I write this post not as a sorrowful whine about how terrible it is to be away from home and family and friends and everything familiar. That’s just not true. I love to travel and explore and try new things. Instead, I write this as a reflection of various times I’ve felt homesick and how I deal with it.

Being homesick is inevitable when one moves far away and has very few connections in the new place. I felt homesick when I first moved to college, when I moved to Illinois for the summer after my freshman year, when I moved to Fort Worth the following summer, and now in Amarillo. During those experiences, I’ve come up with a formula of sorts to prevent the heartache of being in a new place as much as possible.

First, I stay busy. I make lists of errands to run, places to explore and restaurants to try. I go shopping, go to the library and go for a walk. I exercise, read books and do puzzles. Just yesterday I completed two 500 piece puzzles. I take pictures of the things around me, watch movies, study maps of the area and generally don’t let myself just sit and brood for too long. I’m a strong believer that diving into a new city wholeheartedly is the best way to keep my mind off of the things I’m missing at home.

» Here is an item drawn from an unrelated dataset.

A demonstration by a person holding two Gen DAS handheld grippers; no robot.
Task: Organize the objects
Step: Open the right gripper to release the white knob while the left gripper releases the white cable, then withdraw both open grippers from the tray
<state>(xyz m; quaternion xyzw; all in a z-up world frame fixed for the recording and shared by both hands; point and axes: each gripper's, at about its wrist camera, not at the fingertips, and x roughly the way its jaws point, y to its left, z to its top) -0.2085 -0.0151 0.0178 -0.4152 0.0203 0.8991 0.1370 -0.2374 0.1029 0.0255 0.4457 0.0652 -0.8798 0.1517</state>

Second, I slow down. With all the crazy activity that comes with moving, I find that demanding some alone time is very important. Sure, I love to meet new people and develop new friendships, but for me, there has to be a balance. Maybe this contradicts the previous idea, but I need time to write and reflect on the events that are happening. It helps me process and identify what’s going on in my mind and around me.

This clay pot came from my hiking adventures at Zion National Park in Utah. It reminds me of a great vacation and wonderful memories, but it’s small enough to travel easily to Amarillo.

Third, I make sure to surround myself with familiar things. For this move, I cut everything down to the bare necessities. Everything that came with me was packed into the trunk of my car, and I couldn’t be happier with the ease of that tactic. However, for me the “necessities” include a few small comforts from home. One framed photograph of all my siblings, some small decorations like this clay pot, and some familiar books for when I just need a comfort read. All of those little things hold memories, and seeing them mixed with so many unfamiliar things helps me adapt to my new environment.

Everyone deals with homesickness in different ways, and I would love to hear about your special tips that work for you. Even the most adventurous people feel longing for the familiarity of home, but I think it’s how you deal with it that makes an experience awful or wonderful.